Back to the self tape frenzy and I really should stop insisting on learning all my lines and just read them off an autocue like some of my friends recommend. I won’t though. I tell myself the learning and specificity will make me better at my craft, that it is helping keep my learning muscles flexed. Learning lines is a crucial skill for work where the lines are set in stone. That’s about fifty percent of the work I do.

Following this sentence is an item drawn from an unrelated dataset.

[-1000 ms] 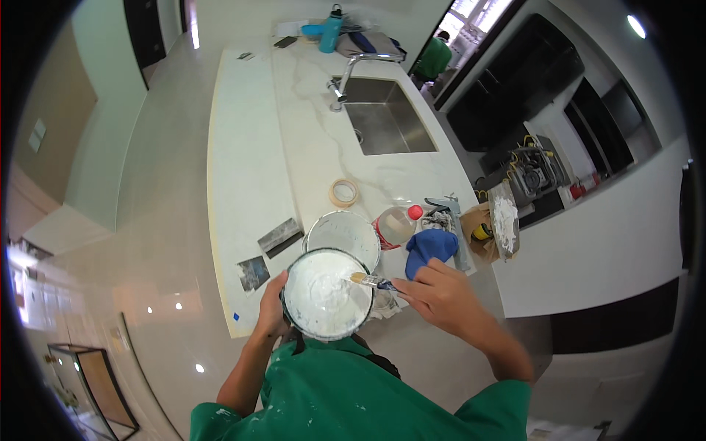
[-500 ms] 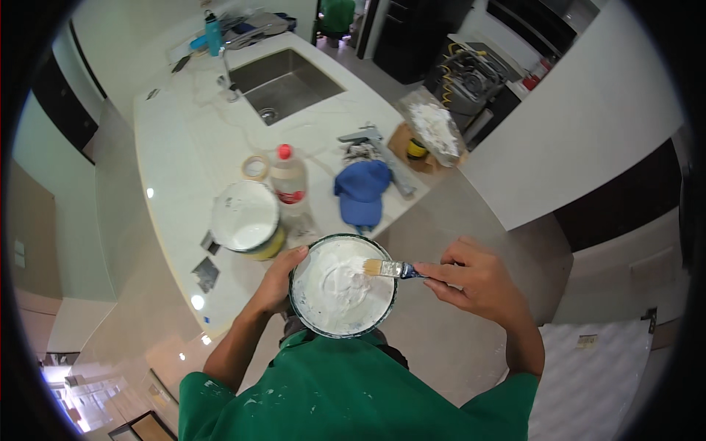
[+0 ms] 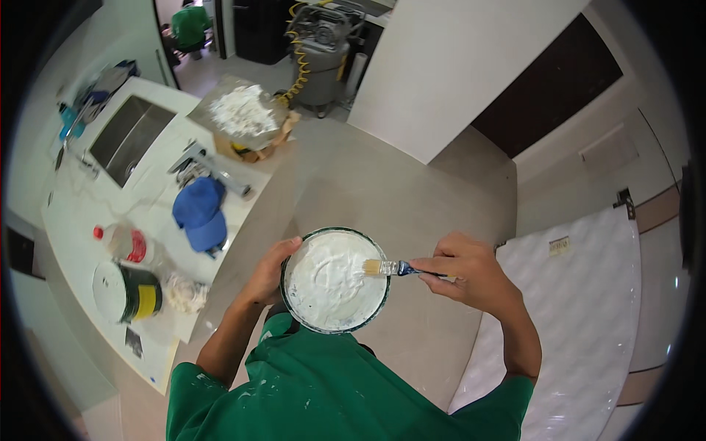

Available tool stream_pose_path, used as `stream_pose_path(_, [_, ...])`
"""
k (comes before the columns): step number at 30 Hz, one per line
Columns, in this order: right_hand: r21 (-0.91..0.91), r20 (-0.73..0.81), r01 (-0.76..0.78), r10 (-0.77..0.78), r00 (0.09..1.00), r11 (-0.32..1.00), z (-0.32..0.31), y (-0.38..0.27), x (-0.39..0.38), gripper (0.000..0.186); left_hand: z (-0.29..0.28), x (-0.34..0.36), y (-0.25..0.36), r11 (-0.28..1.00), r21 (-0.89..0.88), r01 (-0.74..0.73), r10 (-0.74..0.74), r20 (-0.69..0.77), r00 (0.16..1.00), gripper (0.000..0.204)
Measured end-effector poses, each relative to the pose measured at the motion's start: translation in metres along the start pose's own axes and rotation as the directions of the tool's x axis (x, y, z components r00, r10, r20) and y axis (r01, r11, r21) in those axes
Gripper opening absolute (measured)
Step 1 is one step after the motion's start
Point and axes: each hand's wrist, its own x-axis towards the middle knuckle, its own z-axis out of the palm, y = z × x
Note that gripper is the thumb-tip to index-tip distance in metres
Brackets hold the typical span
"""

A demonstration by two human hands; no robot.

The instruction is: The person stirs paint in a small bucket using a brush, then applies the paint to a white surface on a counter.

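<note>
My left hand grips a round, dark-rimmed container of thick white paste by its left side, in front of my green shirt. My right hand is closed on the handle of a paintbrush, whose pale bristles touch the paste at the container's right part. To the left, on the white countertop, lie a blue cap, a metal tool, a red-capped plastic bottle and a paint can with a yellow label.
A tray of white compound rests by the counter's far corner, near the sink. An air compressor with a coiled yellow hose stands beyond. A person in green is in the doorway. A wrapped white slab is at the right.
My view has swung right, so the counter has shifted left and the white slab has come into view. I still hold the container and brush, now away from the counter.
</note>
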Motion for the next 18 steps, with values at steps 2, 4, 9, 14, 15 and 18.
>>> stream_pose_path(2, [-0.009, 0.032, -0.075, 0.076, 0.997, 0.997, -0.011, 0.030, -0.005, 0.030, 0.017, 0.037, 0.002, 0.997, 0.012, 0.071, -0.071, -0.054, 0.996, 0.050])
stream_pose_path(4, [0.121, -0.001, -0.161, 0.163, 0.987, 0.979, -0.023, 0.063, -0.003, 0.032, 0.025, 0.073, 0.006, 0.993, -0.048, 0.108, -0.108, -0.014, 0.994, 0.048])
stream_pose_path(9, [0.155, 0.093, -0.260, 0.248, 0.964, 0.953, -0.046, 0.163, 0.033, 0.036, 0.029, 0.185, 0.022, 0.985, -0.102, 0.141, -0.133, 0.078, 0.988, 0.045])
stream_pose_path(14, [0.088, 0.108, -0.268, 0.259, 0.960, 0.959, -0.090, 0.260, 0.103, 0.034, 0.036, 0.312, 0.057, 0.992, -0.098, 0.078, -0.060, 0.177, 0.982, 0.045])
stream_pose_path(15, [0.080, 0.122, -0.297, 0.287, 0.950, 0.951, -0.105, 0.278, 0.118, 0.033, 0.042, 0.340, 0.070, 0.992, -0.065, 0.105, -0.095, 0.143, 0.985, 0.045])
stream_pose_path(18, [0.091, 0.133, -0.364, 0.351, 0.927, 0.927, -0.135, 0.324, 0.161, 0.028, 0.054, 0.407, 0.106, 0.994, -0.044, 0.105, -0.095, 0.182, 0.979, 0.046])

I once wrote a letter from the heart to a major theatre company. I wrote a few back then, young and optimistic, thinking that my delight in my vocational medium would be enough on its own to recommend me. It was before I caught on that many of the gatekeepers to the jobs are not practitioners and never have been. I was talking about how I felt I was moving from apprentice to journeyman, but I needed to raise the calibre of my collaborations in order to secure the edges of my craftsmanship. Who knows what became of that letter. I’ve never been considered by that company. But I still think in those terms. This making things up stuff is a craft. Learning a craft takes time and practice. I was apprentice, learning to journeyman. Now I’m journeyman and looking to master, but for that shift to come I’ll need much more time at the coalface. I know some apprentices that tell everyone they are masters, and I’ve watched people believe it. But I’ve always played the long game, in every aspect of my life.
Right now it is really helpful for me to be in a collaborative process with someone as positive as I am but utterly different in priority. Sammy is fab and very different from me. I’m learning again and I’m never happier than when I’m learning. Theatre is community. We all have different skills and needs, but if we push together we can make live art that has some kind of a truth at the heart of it, hopefully.

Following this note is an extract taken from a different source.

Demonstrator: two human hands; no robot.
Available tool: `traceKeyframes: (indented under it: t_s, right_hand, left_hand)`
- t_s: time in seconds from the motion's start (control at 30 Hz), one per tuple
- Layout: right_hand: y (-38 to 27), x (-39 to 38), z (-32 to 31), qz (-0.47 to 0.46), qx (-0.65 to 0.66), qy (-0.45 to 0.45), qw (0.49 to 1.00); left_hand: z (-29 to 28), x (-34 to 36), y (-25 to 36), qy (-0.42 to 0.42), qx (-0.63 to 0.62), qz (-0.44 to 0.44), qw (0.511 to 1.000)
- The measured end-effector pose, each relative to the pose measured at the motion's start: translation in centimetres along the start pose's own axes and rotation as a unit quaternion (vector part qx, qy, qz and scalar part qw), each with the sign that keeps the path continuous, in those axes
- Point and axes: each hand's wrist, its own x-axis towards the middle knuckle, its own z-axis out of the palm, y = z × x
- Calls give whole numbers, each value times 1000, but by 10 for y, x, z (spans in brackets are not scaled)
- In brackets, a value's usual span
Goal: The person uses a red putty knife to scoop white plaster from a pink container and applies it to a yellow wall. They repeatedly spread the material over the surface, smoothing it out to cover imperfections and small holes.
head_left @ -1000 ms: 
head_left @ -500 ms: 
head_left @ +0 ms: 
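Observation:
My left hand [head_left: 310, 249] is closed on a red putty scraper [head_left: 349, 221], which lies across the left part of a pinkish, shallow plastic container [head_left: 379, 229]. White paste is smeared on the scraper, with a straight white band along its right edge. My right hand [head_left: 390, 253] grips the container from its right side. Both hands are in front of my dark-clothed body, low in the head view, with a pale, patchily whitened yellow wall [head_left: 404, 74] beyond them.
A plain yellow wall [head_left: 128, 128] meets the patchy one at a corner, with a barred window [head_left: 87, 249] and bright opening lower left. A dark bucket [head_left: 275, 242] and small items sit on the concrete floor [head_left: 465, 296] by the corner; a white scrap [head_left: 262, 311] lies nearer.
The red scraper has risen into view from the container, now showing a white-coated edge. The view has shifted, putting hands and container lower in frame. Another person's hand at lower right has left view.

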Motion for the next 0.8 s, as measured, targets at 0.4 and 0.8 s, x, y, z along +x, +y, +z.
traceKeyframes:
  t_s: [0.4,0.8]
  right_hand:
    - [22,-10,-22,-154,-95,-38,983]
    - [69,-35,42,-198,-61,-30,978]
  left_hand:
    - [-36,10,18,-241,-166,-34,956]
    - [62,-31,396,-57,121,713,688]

I was supposed to have written something today but I had an audition with a hard line learn. I chose to prioritise that. There’s time. Not much, and I forgot that everybody doesn’t work like me, so suddenly someone needs a script in a small immersive experience. I just learnt a tricky script and played it back with every word in place for a self -tape. That’s one thing. Immersive theatre is the opposite craft and needs a very different head, in my opinion. You cannot be responsive with a script. It immediately makes everything all about you. And this actor is meant to be in a healing room. Eek.
I went on a date once where the lady was working through a “date script” – (if you were a colour what colour would you be and why aaaargh) – and by the end of it I had actually eaten both of my arms. I can’t bear that shit in dates or in immersive theatre context, and they are both similar in intention. Find points of contact, push a narrative, seduce or charm. But … my audience preference be damned, she’s gonna get a script, but not today, and I’m sure she’ll be able to respond within the frame of it. Her imagination is excellent and she doesn’t need the crutch. But which of us can say we haven’t relied on crutches from time to time, he writes, with a glass of lovely young Ferreret from delightful José Ferrer vineyard in Binissalem just hitting the spot as he finishes writing.
Bedtime now though. Much to do, much to do. Script? Humbug.